Effing hell, Banana, it was one of the running themes throughout our
childhoods. You couldn’t stand still, like ever. If you weren’t doing something, you were dying. That’s
how it seemed to you. I remember one rare time when you convinced me to come to
a party, I found you in the basement with a couple of the so-called dorks –
June’s brother, right? – playing Dungeons & Dragons.”
“Oh,
yeah,” I giggle, shaking my head at the memory. “I actually forgot about that.”
“I
asked you what the heck you were doing, and you just looked me dead in the eye
in that can’t-sit-still Hannah way and said, ‘Listen, Penny. I hate to stand alone. It’s as simple as that.’ All
I did was go and use the effing toilet, girl. It wasn’t my fault Doug Helmsmore
had a bad belly and I had to wait in line for the bathroom, was it?” She
giggles. “But that was your little saying, whenever you threw yourself
wholeheartedly into a new experience. If I ever called you brave, you’d toss
your head and say, ‘It’s not brave,
Lennie, I just hate to stand alone.’ But you were wrong, you know. It was
brave, is brave, the way you throw
yourself into stuff. I could never do it.”
“Thank
you,” I say. “It’s really nice of you to say. But the point is, like, lately
I’ve found myself standing alone at parties and having it feel sort of natural.

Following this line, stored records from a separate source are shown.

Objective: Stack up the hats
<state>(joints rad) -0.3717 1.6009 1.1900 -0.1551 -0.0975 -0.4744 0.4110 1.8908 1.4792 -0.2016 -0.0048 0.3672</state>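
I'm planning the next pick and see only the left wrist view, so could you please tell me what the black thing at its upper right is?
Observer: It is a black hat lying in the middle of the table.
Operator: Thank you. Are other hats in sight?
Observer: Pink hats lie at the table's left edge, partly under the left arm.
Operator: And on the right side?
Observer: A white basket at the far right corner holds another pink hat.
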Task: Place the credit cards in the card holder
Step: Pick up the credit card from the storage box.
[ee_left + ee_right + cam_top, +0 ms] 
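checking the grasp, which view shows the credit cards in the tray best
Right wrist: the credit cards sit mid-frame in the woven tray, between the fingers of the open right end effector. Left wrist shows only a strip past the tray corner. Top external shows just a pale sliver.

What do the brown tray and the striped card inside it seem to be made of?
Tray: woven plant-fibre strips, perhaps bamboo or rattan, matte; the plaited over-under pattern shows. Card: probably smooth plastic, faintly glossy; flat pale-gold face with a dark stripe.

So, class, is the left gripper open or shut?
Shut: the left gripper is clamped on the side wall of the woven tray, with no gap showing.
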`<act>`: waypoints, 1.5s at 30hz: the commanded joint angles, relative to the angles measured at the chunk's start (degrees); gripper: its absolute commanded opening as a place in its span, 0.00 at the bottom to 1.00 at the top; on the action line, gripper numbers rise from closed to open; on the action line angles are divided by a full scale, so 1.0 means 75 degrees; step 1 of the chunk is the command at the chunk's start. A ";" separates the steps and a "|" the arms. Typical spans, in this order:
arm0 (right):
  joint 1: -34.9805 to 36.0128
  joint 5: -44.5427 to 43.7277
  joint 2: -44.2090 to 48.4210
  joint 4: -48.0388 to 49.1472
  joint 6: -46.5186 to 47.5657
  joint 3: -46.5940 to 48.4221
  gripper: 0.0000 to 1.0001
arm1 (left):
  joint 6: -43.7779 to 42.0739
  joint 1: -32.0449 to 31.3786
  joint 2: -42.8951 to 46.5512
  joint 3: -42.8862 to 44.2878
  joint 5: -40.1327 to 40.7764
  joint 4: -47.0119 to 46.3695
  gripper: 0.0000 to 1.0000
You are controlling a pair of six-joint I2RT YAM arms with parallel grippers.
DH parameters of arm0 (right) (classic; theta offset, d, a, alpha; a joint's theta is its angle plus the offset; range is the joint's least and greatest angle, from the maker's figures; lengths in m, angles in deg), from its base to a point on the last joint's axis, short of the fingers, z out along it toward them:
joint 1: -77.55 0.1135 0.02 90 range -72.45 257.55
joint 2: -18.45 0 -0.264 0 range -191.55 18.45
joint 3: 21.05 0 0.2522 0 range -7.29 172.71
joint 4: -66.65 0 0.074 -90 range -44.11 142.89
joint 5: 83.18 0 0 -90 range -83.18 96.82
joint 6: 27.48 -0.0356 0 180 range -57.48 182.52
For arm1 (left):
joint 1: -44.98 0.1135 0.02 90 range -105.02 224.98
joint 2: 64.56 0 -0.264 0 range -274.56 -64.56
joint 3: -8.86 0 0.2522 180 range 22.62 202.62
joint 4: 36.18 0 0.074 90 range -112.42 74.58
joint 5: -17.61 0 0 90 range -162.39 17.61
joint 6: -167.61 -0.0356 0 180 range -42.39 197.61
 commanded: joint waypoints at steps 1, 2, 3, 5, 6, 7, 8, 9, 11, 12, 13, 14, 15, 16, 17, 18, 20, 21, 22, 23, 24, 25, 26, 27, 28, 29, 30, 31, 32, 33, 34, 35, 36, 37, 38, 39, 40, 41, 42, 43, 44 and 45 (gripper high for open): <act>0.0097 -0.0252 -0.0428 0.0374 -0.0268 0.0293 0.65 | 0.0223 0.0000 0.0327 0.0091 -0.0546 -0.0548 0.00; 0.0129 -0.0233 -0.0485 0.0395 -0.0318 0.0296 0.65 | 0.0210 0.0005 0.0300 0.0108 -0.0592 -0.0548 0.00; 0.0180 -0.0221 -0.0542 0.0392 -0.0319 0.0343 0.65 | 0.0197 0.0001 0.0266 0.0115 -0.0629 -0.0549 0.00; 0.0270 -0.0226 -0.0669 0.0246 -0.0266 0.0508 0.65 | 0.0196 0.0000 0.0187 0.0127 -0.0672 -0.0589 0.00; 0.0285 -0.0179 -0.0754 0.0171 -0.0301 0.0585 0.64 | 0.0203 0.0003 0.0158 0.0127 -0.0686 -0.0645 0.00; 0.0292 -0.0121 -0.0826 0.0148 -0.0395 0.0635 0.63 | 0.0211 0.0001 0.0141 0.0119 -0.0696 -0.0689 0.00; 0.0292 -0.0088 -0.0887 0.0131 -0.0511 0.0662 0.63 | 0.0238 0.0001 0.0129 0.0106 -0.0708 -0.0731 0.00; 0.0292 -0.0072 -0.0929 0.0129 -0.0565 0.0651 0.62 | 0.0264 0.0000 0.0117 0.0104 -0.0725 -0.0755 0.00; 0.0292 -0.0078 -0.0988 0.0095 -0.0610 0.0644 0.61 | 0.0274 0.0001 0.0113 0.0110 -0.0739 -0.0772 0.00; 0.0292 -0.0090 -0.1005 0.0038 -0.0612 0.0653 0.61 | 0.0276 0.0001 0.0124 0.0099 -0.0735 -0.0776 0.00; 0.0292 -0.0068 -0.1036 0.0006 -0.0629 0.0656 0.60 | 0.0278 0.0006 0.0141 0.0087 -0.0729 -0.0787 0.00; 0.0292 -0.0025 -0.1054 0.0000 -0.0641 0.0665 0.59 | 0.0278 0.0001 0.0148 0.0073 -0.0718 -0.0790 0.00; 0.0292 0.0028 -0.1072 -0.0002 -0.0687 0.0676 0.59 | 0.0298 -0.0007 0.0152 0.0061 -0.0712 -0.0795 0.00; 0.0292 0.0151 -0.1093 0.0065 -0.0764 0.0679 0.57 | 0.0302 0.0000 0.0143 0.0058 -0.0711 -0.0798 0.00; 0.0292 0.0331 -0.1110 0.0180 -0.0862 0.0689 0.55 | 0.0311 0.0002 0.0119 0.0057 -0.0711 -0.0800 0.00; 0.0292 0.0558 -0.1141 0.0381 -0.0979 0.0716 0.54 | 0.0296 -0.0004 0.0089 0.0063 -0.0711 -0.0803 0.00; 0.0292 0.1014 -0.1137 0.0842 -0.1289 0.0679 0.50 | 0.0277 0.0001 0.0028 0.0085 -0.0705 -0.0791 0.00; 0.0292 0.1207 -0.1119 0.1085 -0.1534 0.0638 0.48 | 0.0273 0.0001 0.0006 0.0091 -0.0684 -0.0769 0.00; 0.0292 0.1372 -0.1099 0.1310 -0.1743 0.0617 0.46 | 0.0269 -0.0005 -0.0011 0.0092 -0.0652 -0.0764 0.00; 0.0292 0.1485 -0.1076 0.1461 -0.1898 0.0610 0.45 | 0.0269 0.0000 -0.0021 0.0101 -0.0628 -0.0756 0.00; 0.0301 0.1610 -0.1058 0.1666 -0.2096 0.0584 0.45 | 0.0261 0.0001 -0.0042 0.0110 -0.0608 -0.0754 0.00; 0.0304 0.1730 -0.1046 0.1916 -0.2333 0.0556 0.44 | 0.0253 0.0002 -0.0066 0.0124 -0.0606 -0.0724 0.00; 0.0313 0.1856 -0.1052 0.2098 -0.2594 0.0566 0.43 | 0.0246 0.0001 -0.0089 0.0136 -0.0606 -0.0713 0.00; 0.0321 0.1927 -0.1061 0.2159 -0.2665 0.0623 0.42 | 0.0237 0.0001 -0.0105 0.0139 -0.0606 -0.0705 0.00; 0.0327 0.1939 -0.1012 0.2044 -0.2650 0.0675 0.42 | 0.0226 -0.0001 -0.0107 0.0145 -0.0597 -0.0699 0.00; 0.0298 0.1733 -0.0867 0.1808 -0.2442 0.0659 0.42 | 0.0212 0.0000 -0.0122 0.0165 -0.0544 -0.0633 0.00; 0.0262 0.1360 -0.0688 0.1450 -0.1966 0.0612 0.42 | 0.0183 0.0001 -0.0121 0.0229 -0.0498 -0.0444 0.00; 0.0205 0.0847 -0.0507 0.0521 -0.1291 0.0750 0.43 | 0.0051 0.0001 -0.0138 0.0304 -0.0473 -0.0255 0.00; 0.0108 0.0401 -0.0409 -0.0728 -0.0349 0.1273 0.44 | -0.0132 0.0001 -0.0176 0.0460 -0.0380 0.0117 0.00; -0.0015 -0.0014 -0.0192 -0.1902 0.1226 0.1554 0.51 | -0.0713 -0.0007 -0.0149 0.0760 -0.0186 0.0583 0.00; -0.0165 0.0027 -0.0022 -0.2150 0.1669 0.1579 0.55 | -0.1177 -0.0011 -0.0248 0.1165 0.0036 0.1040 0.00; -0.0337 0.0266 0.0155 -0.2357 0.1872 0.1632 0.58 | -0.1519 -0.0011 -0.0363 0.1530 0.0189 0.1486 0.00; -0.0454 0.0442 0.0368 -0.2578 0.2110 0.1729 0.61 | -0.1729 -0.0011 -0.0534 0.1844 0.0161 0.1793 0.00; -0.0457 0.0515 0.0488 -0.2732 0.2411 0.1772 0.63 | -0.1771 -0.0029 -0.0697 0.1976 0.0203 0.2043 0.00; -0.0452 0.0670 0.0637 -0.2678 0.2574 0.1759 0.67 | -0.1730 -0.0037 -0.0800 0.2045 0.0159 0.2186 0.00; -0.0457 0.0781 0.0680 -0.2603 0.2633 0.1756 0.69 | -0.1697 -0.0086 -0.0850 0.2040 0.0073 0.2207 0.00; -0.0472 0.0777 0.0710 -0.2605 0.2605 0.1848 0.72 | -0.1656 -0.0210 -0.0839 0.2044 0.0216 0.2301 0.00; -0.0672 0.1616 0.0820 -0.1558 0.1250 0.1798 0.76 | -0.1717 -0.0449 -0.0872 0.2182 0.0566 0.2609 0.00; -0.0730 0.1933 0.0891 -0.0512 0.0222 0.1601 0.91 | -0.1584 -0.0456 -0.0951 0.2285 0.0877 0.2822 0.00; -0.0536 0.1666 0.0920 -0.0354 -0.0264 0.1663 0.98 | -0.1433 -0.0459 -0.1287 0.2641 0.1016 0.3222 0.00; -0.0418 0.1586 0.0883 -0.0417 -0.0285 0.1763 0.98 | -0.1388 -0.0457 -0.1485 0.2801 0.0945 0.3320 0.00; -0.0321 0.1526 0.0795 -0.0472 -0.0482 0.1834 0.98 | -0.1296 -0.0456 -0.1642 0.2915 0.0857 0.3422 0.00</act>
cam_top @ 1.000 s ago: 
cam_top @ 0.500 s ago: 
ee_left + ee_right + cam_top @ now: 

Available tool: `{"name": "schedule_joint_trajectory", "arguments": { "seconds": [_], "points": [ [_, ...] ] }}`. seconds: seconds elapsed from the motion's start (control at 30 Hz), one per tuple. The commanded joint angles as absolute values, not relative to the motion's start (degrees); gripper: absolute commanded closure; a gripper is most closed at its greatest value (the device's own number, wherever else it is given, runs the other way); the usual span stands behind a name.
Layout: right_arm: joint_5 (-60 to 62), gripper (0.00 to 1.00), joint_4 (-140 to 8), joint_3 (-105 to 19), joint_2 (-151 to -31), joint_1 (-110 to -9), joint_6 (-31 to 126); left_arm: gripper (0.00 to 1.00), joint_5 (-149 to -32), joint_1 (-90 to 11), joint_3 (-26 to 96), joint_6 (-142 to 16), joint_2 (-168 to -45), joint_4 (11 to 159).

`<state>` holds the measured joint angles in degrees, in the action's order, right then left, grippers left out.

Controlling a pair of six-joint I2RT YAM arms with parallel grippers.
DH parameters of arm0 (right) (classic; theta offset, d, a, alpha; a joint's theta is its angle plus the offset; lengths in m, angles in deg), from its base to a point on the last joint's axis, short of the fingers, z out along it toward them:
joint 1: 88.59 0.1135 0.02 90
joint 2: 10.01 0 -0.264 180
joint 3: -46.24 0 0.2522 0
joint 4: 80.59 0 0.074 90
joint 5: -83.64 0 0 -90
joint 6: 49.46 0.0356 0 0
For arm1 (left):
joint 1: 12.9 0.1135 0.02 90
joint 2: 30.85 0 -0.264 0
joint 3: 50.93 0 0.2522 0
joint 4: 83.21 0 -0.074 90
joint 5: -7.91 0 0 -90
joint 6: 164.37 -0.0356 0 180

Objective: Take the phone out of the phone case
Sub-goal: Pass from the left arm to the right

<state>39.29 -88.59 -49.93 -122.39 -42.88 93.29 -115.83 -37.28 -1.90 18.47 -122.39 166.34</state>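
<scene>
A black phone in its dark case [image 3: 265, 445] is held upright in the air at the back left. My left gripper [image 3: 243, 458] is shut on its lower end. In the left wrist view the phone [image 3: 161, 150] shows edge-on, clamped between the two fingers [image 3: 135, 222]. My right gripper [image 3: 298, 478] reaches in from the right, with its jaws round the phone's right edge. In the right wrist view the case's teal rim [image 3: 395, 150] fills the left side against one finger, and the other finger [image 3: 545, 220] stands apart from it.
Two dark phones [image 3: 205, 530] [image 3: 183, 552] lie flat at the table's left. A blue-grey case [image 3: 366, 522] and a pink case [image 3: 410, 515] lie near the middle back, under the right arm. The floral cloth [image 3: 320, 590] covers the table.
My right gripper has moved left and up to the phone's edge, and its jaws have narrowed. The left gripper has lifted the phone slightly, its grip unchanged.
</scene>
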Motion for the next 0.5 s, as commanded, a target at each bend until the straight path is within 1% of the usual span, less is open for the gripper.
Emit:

Because even if I like my skating buddies, they’re not, I don’t know … they’re
not home. Does that sound cheesy or
what?”
Penny
waves a hand. “Well, that’s great, then. If that’s really how you feel, it’s
win-win. You’re happy and I get my bestie back. So what’s the problem?”
I
pause, swallowing an awkward lump.
“Luke,”
Penny says a moment later. “He’s the spanner in the works, right?”
I
nod. “I guess so. To be honest, part of me was wondering if this would happen
when I came back here for the long haul, like I sort of expected I might get
involved in Little Fall stuff again. But what I definitely didn’t expect was for Luke Nelson to reopen Family Roller. I didn’t
expect to find him completely, insanely irresistible. And I definitely didn’t
expect to find out that our attraction went beyond just the physical.”
“Is
that why you keep checking your phone?” she asks.
“What?”
I flinch. “Do I?”
Penny
rolls her eyes. “Hon, you’ve checked it at least once a minute.”
“That’s
crazy,” I mutter. “I really didn’t even realize. But yeah, he texted me saying
he wanted me to give him a day, which is sort of annoying, honestly, since I
thought last night—well, I guess I thought it meant something.”
“Go
to Family Roller, then,” Penny says firmly. “Go for a skate. If you feel like
talking to him, march right up to him and say your piece. If not, just skate.
That sounds like a win-win, too.”
“But
there’s a lose in there, as well,” I mutter.
“And
what’s that?”
“He breaks my heart, just like his little
brother did.”
Luke
Hannah.
Back
at the roller rink.
Crap.
She’s
with her friend, Penny, but I don’t even glance at her. I just look at Hannah,
with her skin-tight yoga pants and her light grey hoodie. She’s all curves, her body strong and tight
from her skating career. Her jet-black hair is tied in a no-nonsense ponytail.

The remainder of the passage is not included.